I'm sure this isn't the first thread on this, but neither Google searches nor forum searches led to much for results. What I'd love is a video or picture by picture tutorial on how to shape the square blank. 

I've got a couple of hand saws, a circular saw, and a Dremel. Any tips would be great.

Andy


----------



## ian (Sep 24, 2020)

I can tell you how I made this one! Then it will truly be the blind leading the blind.

I have no idea how to make D or oval handles, but octagonal is not too bad with hand tools. I drilled the holes first and hollowed out the tang hole. Then drew the taper of the handle out on all four sides. I then C-clamped the blank to a 2x4, and also to my counter, and then rip-sawed the thing to the rough tapered quadrilateral shape. (So, the cuts were mostly straight along the blank, with a little diagonal movement for the taper.) Then I marked out the chamfers on the sides with pencil, and used a block plane to cut them in. Finally, I sanded starting at 120 or so and went up to 600 or so? I don’t remember. Then I burned it with a kitchen torch, and gave it a bunch of coats of tung oil.

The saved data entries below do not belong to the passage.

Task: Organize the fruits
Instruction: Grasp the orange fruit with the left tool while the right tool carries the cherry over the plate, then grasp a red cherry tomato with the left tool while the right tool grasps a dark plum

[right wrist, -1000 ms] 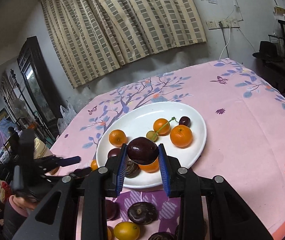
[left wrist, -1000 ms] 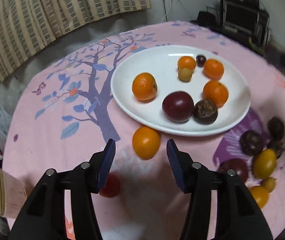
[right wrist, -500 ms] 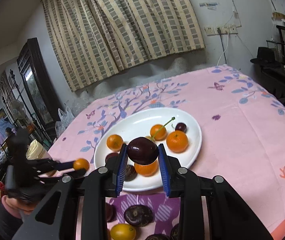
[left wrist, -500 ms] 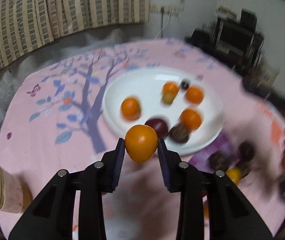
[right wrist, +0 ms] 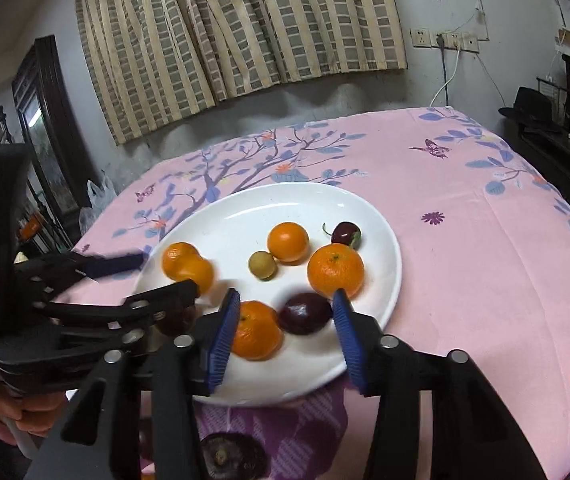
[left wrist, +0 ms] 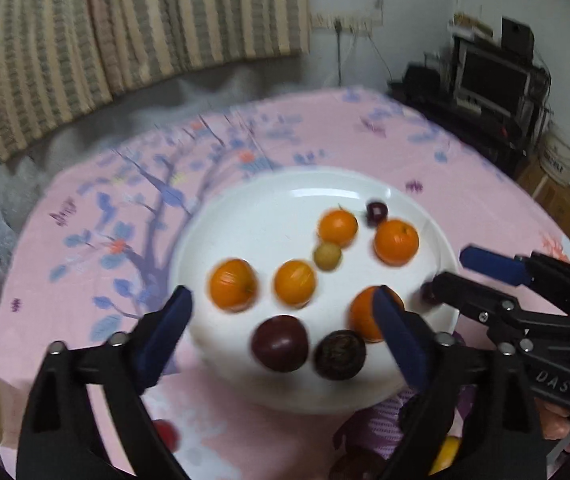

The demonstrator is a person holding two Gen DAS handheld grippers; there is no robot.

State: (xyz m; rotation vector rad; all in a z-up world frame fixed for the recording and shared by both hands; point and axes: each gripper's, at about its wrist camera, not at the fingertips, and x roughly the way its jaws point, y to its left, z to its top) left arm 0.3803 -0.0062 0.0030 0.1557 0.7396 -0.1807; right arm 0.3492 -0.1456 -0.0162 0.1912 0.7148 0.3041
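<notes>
Both fruits have left the grippers: the orange [left wrist: 294, 282] and dark plum [right wrist: 304, 313] lie on the white plate [right wrist: 381, 224] (bench centre); left gripper [left wrist: 281, 330] and right gripper [right wrist: 287, 334] fingers spread, released.

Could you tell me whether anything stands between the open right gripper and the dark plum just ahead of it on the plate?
Nothing visible does: the right gripper is open around the dark plum on the white plate. An orange lies close beside its left finger.
</notes>
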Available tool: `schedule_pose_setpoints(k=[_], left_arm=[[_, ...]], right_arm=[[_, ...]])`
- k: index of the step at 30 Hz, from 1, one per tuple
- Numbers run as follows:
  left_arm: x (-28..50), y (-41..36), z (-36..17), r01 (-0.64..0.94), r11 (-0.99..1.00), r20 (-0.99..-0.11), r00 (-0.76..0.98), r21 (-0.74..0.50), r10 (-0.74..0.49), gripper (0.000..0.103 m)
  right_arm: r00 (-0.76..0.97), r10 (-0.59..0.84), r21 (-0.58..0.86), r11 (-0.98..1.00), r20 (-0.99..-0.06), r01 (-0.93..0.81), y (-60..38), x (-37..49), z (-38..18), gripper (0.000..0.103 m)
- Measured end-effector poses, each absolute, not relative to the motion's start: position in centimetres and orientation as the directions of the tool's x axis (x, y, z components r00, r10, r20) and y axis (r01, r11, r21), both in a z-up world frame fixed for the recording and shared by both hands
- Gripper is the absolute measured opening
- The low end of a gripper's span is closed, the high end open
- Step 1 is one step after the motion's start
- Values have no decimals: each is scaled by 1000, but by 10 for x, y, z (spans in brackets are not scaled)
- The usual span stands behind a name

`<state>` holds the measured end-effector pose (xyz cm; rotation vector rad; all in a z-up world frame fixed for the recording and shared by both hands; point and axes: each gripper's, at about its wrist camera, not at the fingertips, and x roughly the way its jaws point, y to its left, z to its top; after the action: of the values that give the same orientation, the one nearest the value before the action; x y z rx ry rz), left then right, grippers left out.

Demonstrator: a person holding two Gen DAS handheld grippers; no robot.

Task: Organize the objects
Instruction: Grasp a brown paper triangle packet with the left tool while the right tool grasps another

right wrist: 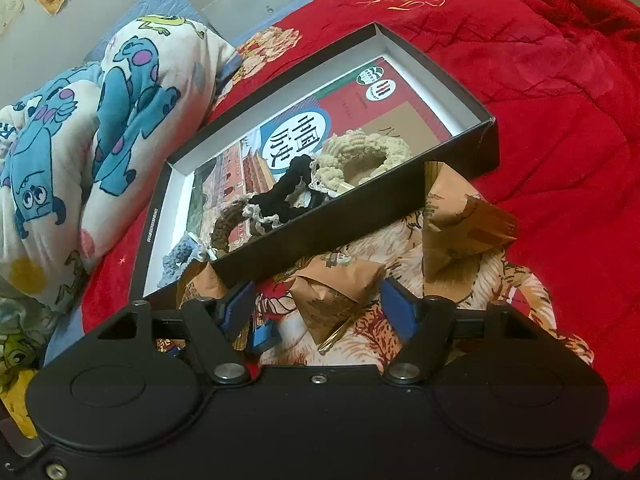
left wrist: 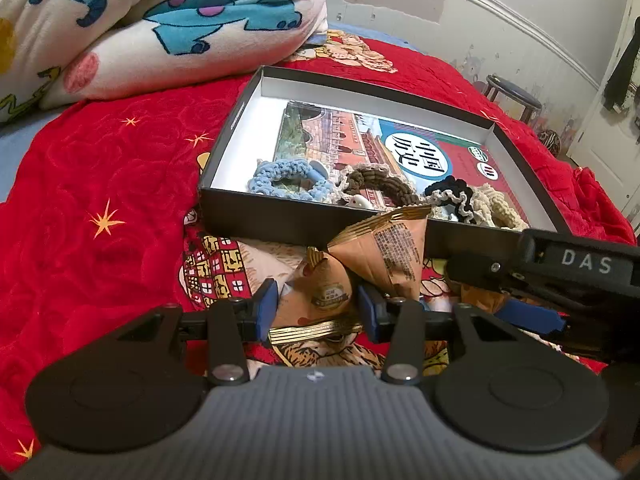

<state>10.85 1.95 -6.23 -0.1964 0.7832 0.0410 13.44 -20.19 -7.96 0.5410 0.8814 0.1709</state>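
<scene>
A shallow black box [left wrist: 280, 220] [right wrist: 486, 136] lies on the red bedspread, holding a book [left wrist: 360, 136] [right wrist: 256, 160] and several crocheted scrunchies: blue [left wrist: 280, 180], brown [left wrist: 380, 186], black [right wrist: 288, 192] and cream [right wrist: 360, 152]. Orange pyramid snack packets lie in front of the box. My left gripper [left wrist: 318, 312] is open, its blue pads on either side of one packet [left wrist: 320, 292]; another packet [left wrist: 384, 252] leans on the box wall. My right gripper [right wrist: 320, 304] is open around a packet [right wrist: 332, 296]; one more packet [right wrist: 460, 220] lies to its right. The right gripper also shows in the left wrist view [left wrist: 532, 312].
A folded cartoon-print blanket [left wrist: 140, 28] [right wrist: 80, 140] lies beyond the box on the left. A stool [left wrist: 512, 96] stands beside the bed near a white door [left wrist: 616, 120]. The red bedspread [right wrist: 560, 100] stretches to the right.
</scene>
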Motion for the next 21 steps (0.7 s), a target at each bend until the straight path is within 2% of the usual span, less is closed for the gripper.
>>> schedule_pose_setpoints(k=[2,8,9,21], left_arm=[[108,19,-62,-110,981,-704,709,-159,-34,47],[108,19,-61,-109,981,-704,709,-159,-35,46],[108,19,-61,-109,981,-704,709,-160,-36,46],[107,21,-60,-114,980,-704,710,-160,-32,45]], right_arm=[[636,348,514,853,-689,90,-204,135,-81,51],[643,343,513,853,-684,92,-204,136,-82,45],[645,341,511,855,-684,91,-203,136,-82,37],[636,362,510,858,-681,58,-197,134,-81,33]])
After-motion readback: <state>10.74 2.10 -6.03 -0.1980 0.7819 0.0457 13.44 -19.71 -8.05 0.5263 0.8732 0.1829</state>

Good luck getting better advice from people with actual experience!


----------



## FishmanDE (Sep 24, 2020)

Did my first install two months ago; WAY easier than you'd think. Cant help with making the handle tho.


----------



## AT5760 (Sep 24, 2020)

Thanks @ian. That’s helpful. I’m trying to visualize the physical setup for the cuts. Once I get the taper started and corners cut, I’m willing to plane and sand away.


----------



## Yet-Another-Dave (Sep 24, 2020)

AT5760 said:


> ... I’m willing to plane and sand away.



You didn't mention a plane in your first post. (What kind?) With even a small block plane you should be able to easily take the corners off a square blank and get to an octagon. A little taper or rounding end to end shouldn't be much harder. For more complex curves a spokeshave (basically a plane for curves) would be the traditional tool, but I'd guess not necessary for typical Wa handles.

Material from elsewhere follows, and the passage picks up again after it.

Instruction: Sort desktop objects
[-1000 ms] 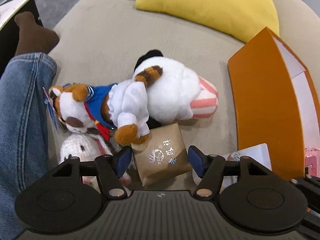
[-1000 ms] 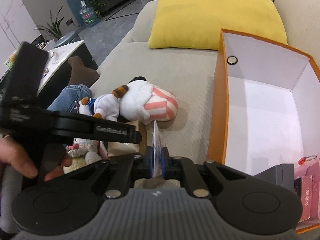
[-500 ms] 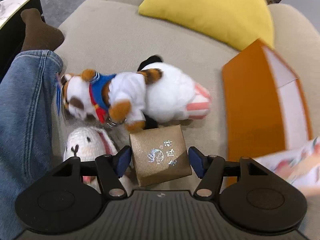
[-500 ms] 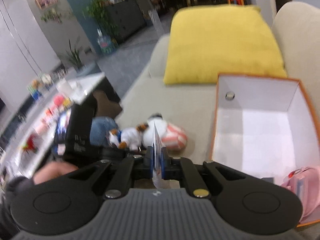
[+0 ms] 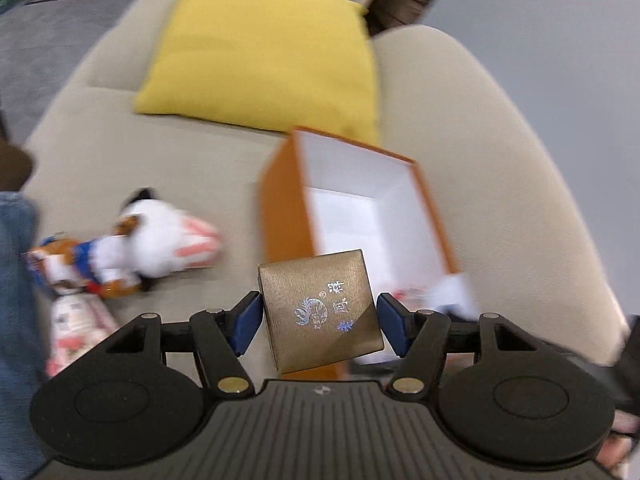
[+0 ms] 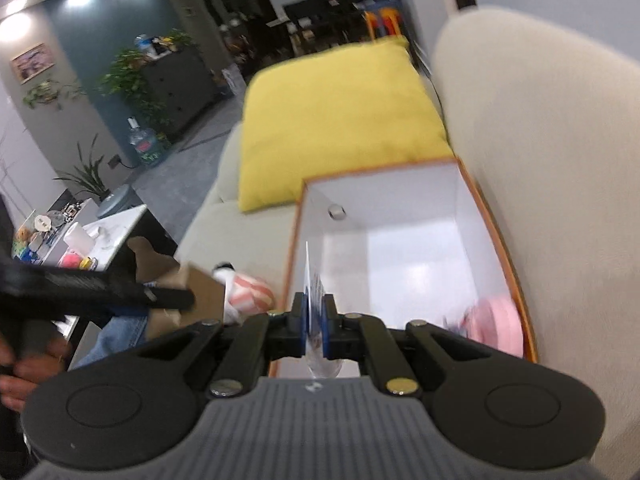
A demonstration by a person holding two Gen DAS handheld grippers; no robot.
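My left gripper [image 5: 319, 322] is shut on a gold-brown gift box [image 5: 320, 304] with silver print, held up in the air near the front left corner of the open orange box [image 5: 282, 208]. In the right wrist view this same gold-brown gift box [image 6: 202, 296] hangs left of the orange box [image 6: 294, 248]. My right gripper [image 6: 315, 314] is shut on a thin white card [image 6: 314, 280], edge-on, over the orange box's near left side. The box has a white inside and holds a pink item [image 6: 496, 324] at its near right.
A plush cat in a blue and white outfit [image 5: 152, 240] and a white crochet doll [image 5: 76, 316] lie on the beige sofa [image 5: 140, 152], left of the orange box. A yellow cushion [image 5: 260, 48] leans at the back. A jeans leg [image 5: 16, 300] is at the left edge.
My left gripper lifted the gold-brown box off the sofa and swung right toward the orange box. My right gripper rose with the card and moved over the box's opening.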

Oh, if your blank isn't square to start you can saw it close and a plane can smooth and shave it down to reach square.


----------



## McMan (Sep 24, 2020)

Yet-Another-Dave said:


> You didn't mention a plane in your first post. (What kind?) With even a small block plane you should be able to easily take the corners off a square blank and get to an octagon. A little taper or rounding end to end shouldn't be much harder.


Somewhere buried in this forum is a thread with a video of a craftsman in Japan doing exactly this. He had made a clamp/jig out of two parallel piece of stock. The blank went in the middle with the corner facing up. Plane knocked off the corner. Flip rinse and repeat for the remaining corners. After that, it was an octagon. Somewhere in the process he did something to get that to a tapered octagon--but "he did something" is about as specific as I can get


----------



## AT5760 (Sep 25, 2020)

Here are some links and other helpful pieces of information:

1. Video shared by Stefan several years ago that gives an overview on traditional, power tool, wa handle making: 

2. Reddit thread with a nice photo by photo walkthrough: 

Step 2 is shaping the handle; good pictures of clamping setup. Work primarily done with a plane.

3. Good explanation from Cris Anderson with lots of photos. Dowel method. Not hand tools, but plenty of pictures to explain the process for multi-piece handles. My Method for Making Wa Handles


----------



## inferno (Sep 25, 2020)

i use saw, rasp, c file, f file, sandpaper, in that order. 

even though i have access to power tools i prefer to do it this way. at least with wood.


----------



## AT5760 (Sep 25, 2020)

First fail. Putting torque on a file is a bad idea.


----------



## cotedupy (Sep 26, 2020)

Ah that's certainly not the end of the world, just even it up a bit, then epoxy is your friend when fitting the tang.

Others have given all the guidance I could already, it isn't too tricky. I did some of my first with a penknife, tho now use a 40 grit handheld belt sander on its side for the initial shaping. Which considerably speeds up the process, tho does remove some of the artisanal romance of it!


----------



## inferno (Sep 26, 2020)

dont use files in there, they are too fine and slow.

use a rasp or a small saw blade. or just drill the crap out and "mill" with the drillbit sideways


----------



## cotedupy (Sep 26, 2020)

inferno said:


> or just drill the crap out and "mill" with the drillbit sideways



More often than not this tends to be my method tbh.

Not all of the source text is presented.